O drama dos municípios
Seis prefeituras paulistas sofreram cortes de energia elétrica este ano por não terem pago dívidas com as concessionárias do setor. Para Celso Giglio, presidente da Associação Paulista de Municípios (APM), a situação pode piorar. Os prefeitos querem um prazo de pelo menos dez anos para pagar os débitos com as fornecedoras de energia elétrica. Este é um dos principais temas do 43º Congresso Estadual de Municípios, de São Paulo, que começa hoje, em Campos do Jordão. Os 300 prefeitos e 2 mil vereadores querem discutir o papel das empresas que sucederam as estatais prestadoras de serviços públicos, principalmente as do setor elétrico. Algumas empresas já ofereceram dois anos de prazo aos municípios. Mas, segundo ele, as prefeituras não têm condições de eliminar em prazo tão curto débitos acumulados ao longo de décadas. Giglio diz também que há muita controvérsia em relação à Taxa de Iluminação Pública (TIP) cobrada pelas empresas de energia. ‘‘Muitos prefeitos entendem que a iluminação de ruas e praças faz parte do conjunto de segurança das cidades. Não dá para cobrar esse serviço dos municípios, pois é função do Estado.’
Este é apenas um reflexo de uma situação verdadeiramente calamitosa em que vivem as prefeituras. E se em São Paulo, o Estado mais desenvolvido da Federação, a situação é assim, é fácil perceber o drama vivido pelas prefeituras no restante do País. É uma situação complexa que não pode mais ser evitada e que precisa merecer análise e atenção completas, principalmente por parte das autoridades federais que continuam a se mostrar insensíveis diante de um problema que tem sido agravado pela falta de percepção dos que gerem a vida nacional. A grande luta desenvolvida pelos municípios brasileiros, desde que o regime totalitário implantou uma política centralizadora, e que culminou com a Constituinte de 88, quando alguns bons resultados surgiram na divisão do chamado bolo tributário, começa a ser retomada precisamente porque a situação está se agravando e os municípios não podem mais suportar as dificuldades.

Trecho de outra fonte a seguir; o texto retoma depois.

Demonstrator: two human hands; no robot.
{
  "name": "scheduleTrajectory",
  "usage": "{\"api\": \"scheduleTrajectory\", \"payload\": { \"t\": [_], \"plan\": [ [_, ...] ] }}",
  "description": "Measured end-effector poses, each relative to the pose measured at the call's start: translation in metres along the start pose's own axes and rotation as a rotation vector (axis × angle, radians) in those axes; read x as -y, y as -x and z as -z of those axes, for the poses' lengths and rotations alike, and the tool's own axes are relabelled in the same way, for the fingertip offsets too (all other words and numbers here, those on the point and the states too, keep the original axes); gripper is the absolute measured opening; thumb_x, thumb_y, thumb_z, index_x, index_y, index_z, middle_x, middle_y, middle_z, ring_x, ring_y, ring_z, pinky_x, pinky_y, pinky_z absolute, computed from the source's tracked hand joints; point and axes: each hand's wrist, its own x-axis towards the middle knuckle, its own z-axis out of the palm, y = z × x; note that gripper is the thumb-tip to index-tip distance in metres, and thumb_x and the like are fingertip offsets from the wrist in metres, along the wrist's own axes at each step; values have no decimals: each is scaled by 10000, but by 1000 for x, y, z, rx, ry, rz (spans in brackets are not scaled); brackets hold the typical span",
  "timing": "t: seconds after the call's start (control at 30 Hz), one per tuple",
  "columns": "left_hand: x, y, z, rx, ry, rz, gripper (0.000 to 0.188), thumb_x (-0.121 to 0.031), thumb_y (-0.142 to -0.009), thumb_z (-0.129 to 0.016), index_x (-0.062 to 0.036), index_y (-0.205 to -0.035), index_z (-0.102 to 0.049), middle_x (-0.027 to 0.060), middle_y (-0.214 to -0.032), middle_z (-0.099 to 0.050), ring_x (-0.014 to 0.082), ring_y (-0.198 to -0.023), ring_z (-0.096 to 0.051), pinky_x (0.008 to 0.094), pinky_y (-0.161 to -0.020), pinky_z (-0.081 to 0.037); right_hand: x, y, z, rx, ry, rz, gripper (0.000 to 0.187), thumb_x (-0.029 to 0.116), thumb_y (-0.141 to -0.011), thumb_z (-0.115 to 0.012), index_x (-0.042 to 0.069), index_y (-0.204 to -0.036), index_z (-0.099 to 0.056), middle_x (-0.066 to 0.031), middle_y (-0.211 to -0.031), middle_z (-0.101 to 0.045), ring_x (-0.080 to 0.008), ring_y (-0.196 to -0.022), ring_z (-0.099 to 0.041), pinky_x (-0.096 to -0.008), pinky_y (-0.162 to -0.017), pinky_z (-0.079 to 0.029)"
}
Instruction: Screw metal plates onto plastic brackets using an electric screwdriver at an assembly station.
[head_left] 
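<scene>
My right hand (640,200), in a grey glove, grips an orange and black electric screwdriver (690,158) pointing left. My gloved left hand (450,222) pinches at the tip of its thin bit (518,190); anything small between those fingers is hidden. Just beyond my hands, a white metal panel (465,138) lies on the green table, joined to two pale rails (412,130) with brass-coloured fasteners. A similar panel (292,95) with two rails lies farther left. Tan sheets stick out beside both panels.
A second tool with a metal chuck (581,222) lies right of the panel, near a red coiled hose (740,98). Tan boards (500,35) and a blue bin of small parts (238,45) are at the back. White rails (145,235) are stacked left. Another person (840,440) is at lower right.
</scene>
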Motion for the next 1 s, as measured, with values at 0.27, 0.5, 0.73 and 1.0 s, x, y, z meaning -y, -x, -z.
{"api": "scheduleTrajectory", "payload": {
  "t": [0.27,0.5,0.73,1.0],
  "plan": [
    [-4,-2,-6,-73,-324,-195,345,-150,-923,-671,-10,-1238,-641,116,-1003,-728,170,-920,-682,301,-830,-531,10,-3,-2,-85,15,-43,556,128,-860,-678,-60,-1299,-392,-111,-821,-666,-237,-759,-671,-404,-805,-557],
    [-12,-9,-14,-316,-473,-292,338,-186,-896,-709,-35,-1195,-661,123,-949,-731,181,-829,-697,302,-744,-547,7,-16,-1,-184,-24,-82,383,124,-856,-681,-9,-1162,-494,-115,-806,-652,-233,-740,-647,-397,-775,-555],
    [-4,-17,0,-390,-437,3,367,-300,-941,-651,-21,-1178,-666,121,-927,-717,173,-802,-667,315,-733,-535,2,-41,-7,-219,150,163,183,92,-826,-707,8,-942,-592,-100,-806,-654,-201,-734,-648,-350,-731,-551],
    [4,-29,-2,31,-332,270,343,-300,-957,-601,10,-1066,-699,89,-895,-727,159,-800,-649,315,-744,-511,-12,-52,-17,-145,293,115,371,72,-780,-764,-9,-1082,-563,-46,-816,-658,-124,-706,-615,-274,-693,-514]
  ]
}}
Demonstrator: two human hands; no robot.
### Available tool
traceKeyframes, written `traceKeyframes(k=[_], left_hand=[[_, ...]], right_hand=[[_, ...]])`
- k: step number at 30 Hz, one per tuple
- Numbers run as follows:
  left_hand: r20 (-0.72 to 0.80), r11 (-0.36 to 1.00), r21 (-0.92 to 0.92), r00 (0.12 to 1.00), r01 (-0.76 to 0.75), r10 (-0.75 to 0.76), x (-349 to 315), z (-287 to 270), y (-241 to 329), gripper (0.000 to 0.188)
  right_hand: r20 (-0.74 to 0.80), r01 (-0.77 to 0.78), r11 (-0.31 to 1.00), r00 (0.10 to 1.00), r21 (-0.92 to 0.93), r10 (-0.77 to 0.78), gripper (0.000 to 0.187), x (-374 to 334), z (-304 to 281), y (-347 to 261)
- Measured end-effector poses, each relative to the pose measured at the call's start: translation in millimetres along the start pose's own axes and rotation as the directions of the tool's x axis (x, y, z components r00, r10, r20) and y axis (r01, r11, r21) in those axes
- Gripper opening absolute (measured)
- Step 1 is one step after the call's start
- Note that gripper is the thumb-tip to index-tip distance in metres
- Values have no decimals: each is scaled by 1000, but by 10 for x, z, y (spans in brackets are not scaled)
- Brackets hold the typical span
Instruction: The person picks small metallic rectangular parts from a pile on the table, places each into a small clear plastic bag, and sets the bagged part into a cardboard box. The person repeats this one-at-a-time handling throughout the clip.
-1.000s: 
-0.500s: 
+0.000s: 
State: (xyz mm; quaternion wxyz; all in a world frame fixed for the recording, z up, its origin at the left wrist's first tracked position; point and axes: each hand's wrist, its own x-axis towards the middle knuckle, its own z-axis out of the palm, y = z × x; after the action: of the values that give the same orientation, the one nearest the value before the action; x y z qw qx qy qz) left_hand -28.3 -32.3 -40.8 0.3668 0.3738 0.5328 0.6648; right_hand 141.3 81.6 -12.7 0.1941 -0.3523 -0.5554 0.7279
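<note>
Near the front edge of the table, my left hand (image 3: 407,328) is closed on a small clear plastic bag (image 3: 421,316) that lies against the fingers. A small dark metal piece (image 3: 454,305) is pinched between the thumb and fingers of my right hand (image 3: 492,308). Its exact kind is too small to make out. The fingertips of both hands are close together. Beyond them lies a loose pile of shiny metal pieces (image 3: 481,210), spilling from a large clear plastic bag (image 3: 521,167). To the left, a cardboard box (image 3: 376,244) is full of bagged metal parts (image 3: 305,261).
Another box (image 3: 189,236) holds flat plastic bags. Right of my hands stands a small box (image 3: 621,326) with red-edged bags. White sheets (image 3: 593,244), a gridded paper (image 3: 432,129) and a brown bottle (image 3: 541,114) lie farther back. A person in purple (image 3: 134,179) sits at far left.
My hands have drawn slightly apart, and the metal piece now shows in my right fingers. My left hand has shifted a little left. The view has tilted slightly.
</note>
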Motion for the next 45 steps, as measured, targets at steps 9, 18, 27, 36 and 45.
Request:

A privatização do setor de energia, que está provocando problemas para municípios paulistas, sem condições de pagar suas contas, é parte de um problema imenso que não pode mais ser posto de lado. As prefeituras não pagam suas contas por falta de condições. E não estão em condições porque, uma vez mais, estabeleceu-se uma política que privilegia a União em detrimento dos demais segmentos, no caso os Estados federados e os municípios. Pior é que dentro do espírito da Constituição de 88, muitos encargos foram repassados para os municípios, mas não houve o cuidado de garantir também os meios para atender a estas novas obrigações. Pelo contrário, ainda foram retirados recursos, inclusive para a formação do Fundo de Estabilização Fiscal.
A solução para isto, porém, é simples e pode ser realizada rapidamente, conforme assinalou em longa entrevista à Folha de Londrina/Folha do Paraná, publicada domingo, o atual presidente da Associação dos Municípios do Paraná, Same Saab. ‘‘É preciso que se faça uma reforma tributária que dê mais recursos aos municípios’, assinalou com simplicidade o presidente da AMP, depois de ressaltar que no Paraná, como em São Paulo e em outros Estados, ‘‘os municípios chegaram à exaustão’’. A reforma tributária está na pauta do Congresso. Constitui a grande reforma destinada a completar o projeto de estabilização da economia. E pode ser, sem dúvida, o grande divisor capaz de propiciar condições para que os tributos sejam melhor direcionados, atendendo às necessidades do povo de modo direto, ou seja, nos municípios. Só falta vontade política para realizar esta vital reforma.